After finding the line containing "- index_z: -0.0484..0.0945" below, please output that line and each following one through the line containing "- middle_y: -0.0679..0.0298", exactly as written.

+++ RECORDS SHOWN +++

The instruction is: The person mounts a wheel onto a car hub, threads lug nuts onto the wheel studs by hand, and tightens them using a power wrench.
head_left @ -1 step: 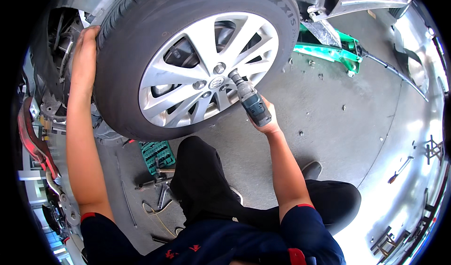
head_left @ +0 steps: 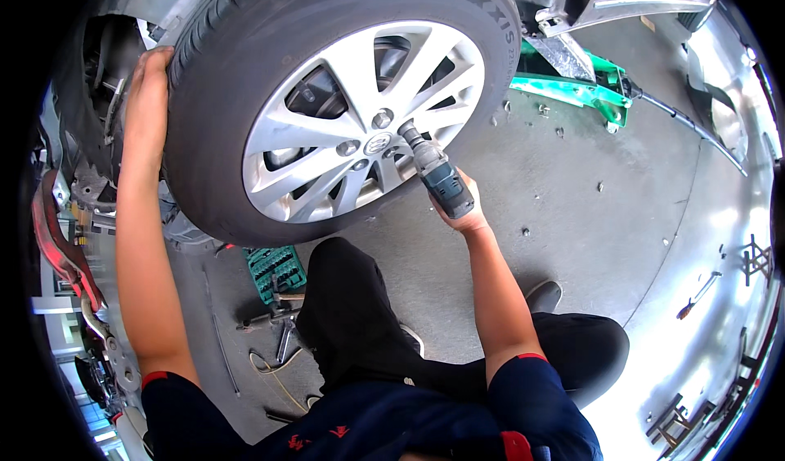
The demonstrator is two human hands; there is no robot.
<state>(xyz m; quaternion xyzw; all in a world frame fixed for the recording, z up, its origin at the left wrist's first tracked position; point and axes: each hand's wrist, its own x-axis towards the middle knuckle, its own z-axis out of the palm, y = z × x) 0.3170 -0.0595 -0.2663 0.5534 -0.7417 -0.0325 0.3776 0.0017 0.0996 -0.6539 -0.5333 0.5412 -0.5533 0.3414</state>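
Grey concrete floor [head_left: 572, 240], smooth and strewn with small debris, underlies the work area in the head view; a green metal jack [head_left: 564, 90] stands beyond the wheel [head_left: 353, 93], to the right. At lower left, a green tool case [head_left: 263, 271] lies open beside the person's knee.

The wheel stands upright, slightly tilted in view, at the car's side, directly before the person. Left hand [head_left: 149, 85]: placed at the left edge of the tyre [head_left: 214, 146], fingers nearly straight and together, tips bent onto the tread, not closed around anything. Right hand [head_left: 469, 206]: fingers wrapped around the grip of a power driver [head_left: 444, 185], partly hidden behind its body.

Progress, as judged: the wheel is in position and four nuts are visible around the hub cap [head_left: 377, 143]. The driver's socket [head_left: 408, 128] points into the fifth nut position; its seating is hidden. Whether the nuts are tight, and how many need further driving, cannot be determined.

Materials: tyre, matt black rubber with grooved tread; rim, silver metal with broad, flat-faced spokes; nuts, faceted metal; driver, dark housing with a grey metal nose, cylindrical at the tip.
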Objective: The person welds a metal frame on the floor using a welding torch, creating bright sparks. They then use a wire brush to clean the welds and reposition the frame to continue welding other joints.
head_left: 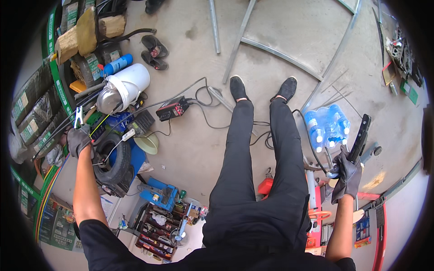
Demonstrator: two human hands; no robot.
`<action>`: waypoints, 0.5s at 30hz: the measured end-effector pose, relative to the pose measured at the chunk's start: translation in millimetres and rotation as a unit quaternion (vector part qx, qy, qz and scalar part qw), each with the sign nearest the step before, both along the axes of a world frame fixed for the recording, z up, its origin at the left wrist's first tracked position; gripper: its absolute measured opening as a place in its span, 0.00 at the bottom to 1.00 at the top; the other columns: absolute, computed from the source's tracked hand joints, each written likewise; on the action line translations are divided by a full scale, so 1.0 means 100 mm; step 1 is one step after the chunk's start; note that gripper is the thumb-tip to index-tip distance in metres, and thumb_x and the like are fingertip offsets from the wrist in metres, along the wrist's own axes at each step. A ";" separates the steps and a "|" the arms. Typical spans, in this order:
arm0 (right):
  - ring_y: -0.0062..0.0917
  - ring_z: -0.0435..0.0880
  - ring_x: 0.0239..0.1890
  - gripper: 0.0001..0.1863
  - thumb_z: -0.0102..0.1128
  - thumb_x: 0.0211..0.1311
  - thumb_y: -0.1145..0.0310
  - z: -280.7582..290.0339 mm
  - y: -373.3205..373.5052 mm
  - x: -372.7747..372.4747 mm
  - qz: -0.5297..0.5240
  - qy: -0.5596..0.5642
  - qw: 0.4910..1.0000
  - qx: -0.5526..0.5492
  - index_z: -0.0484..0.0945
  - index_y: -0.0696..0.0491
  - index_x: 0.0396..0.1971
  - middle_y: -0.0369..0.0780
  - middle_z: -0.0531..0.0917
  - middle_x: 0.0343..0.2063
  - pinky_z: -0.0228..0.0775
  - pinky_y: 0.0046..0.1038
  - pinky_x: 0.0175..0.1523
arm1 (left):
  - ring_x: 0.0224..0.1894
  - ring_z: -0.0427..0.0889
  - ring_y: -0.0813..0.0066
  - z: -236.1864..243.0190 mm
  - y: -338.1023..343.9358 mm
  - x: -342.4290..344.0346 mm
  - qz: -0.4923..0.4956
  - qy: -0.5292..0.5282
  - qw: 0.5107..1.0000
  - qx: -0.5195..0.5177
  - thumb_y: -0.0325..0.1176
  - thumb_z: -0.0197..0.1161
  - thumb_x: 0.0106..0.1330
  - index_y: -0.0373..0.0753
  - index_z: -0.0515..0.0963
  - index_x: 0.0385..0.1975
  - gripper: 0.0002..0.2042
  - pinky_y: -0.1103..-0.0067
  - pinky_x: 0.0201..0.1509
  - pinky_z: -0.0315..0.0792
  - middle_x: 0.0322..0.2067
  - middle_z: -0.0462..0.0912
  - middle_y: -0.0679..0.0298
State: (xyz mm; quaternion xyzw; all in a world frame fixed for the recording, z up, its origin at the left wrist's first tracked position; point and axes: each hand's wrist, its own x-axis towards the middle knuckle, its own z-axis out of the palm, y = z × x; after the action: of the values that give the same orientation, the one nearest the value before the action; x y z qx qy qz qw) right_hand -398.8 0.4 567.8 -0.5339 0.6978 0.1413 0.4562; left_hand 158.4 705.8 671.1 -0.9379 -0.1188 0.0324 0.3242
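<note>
My left hand [80,141], in a dark grey glove, is raised at the left beside the stacked tyres. Its fingers are closed around a silver clamp [78,116] whose jaws point away from me. My right hand [347,177], gloved too, is at the right, closed on a long black object [360,137], seen edge-on, that I cannot name. A black cable [312,143] runs up to this hand; its end is hidden there. On the floor between the hands, a black and red box-shaped machine [172,108] has cables leading from it.
A blue-capped pack of water bottles [327,127] lies beyond my right hand. Metal bars [280,58] form a frame on the floor ahead. At left are a white bucket [134,82], a loose tyre [113,158] and shoes [154,52]. A tool tray [160,228] stands near me.
</note>
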 end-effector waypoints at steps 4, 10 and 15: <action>0.16 0.76 0.16 0.13 0.68 0.71 0.69 -0.09 0.33 0.43 0.016 0.048 0.998 0.041 0.86 0.58 0.50 0.35 0.83 0.24 0.67 0.23 0.22 | 0.47 0.88 0.44 -0.36 -0.37 -0.10 -0.143 0.110 0.981 -0.064 0.56 0.78 0.56 0.38 0.88 0.49 0.29 0.56 0.51 0.77 0.43 0.89 0.46; 0.20 0.77 0.13 0.13 0.70 0.67 0.66 0.21 1.06 0.11 0.066 0.162 0.977 0.122 0.83 0.56 0.46 0.37 0.82 0.21 0.69 0.26 0.18 | 0.56 0.83 0.47 -2.22 -1.43 -1.09 -0.210 0.258 0.918 -0.215 0.51 0.70 0.65 0.37 0.75 0.65 0.33 0.59 0.60 0.76 0.53 0.84 0.47; 0.21 0.72 0.08 0.11 0.67 0.66 0.73 -0.05 1.28 0.02 -0.130 0.163 0.977 0.051 0.82 0.54 0.47 0.37 0.82 0.21 0.63 0.27 0.11 | 0.49 0.88 0.44 -3.98 -2.23 -1.80 -0.061 0.307 0.910 -0.271 0.52 0.74 0.61 0.39 0.85 0.41 0.21 0.57 0.53 0.80 0.43 0.88 0.45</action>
State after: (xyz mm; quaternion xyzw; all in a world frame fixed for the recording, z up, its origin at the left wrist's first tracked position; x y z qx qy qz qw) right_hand -396.4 128.7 562.9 -0.3844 0.8181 0.2012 0.3773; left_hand -21.1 483.1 273.1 -0.9390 0.0578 0.3296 0.0792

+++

# COMPLETED EXERCISE:
  - index_z: -0.0484..0.0945
  - index_y: -0.0696..0.0491
  - index_x: 0.0396..0.1971
  - middle_y: -0.0369..0.0780
  - middle_z: -0.0531..0.0917
  - middle_x: 0.0343..0.2063
  - pinky_z: -0.0228..0.0775
  - pinky_y: 0.0046..0.1038
  - pinky_x: 0.0175..0.1523
arm1 (left):
  - ring_x: 0.0224..0.1894
  - ring_z: -0.0427..0.0889
  - ring_y: -0.0813..0.0066
  - z: -236.1864..243.0190 mm
  - y: -338.1023..343.9358 mm
  - x: -342.4290..344.0346 mm
  - qz: -0.4923..0.4956
  - qy: -0.5292..0.5282
  - qw: 0.5107..1.0000
  - qx: -0.5195..0.5177
  - thumb_y: -0.0325..0.1176
  - thumb_z: -0.0197..0.1161
  - thumb_x: 0.0106..0.1330
  - index_y: -0.0373..0.0753
  - index_z: -0.0515..0.0963
  - index_x: 0.0385..0.1975
  - gripper: 0.0002..0.2042
  - pinky_y: -0.1103..-0.0067
  - pinky_x: 0.0201..0.1509
  - pinky_z: -0.0315..0.0792
  - middle_x: 0.0322..0.2067
  - middle_z: -0.0462..0.0912
  - middle_y: -0.0679..0.0298

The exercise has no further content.